For dessert we had Ronnybrook chocolate milk in elegant wine glasses etched with the family monogram. Cara’s boyfriend Frank had come home in the meantime and we sipped the rich sweet milk, listening still to the whiplashing winds and water outside. Cara reminisced about childhood in New Jersey and being a teenager in Connecticut, smiling sweetly at memories of hotboxing the underside of the fruit stand at which she worked with her best friend, occasionally dipping into the till for a $50 lark, the two of them entitled and insouciant, living in the moment as teenagers do. Her honesty and brusqueness was disarming; Cara just tells things like they are.

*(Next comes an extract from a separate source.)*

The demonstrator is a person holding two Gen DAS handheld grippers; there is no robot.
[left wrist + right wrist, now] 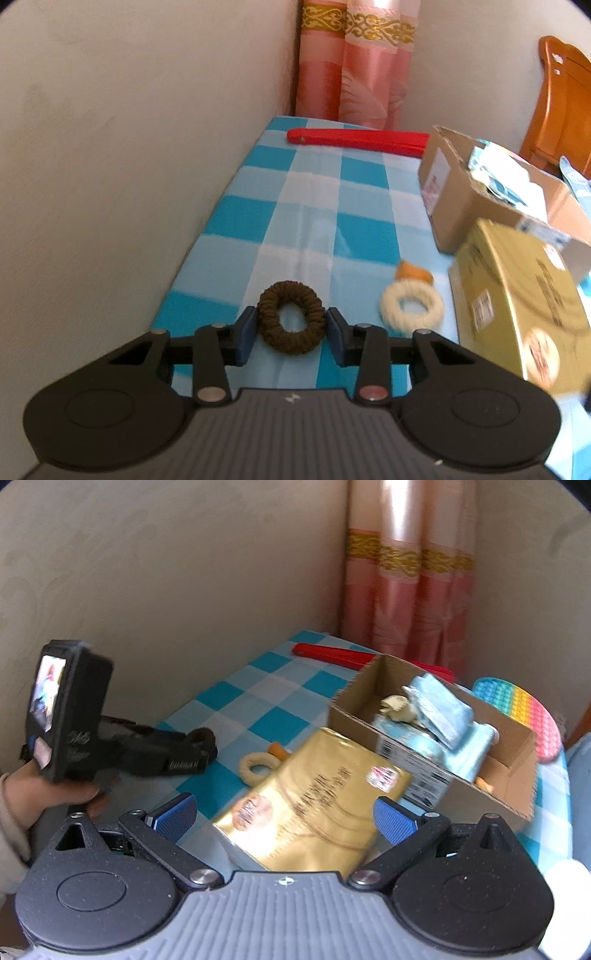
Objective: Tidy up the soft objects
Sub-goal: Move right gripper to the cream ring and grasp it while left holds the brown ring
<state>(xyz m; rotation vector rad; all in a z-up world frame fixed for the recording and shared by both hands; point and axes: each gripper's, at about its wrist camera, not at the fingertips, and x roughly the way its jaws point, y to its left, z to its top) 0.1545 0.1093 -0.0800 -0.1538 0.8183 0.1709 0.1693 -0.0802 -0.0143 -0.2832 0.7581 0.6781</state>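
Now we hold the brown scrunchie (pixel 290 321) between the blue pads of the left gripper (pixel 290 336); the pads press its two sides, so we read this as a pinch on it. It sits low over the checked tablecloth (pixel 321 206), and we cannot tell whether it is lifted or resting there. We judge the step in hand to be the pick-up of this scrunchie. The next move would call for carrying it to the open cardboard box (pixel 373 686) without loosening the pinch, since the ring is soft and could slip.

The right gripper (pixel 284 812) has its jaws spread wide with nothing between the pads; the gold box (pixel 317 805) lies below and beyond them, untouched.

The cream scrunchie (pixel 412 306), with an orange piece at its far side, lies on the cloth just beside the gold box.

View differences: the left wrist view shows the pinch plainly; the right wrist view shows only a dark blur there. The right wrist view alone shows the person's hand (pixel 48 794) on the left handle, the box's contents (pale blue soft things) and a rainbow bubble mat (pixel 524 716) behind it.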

Listening to her reminded me of a book I’d recently read, an excellent anthology of essays about every state in the union written by people from each place. The New Jersey piece was a flippant fuck-off to the state hilariously narrated by Anthony Bourdain; the one on Connecticut, a moving story by a tangibly scarred Rick Moody, written in a state of tightly wound-up, sublimely controlled rage. The last sentence related to a childhood neighbor he runs into as an adult. September 11th has just happened and she’s agitated and erratic. “But no matter what she said what she seemed to mean was that she’d never gotten over Connecticut.” I thought about that phrase all 200 blocks home.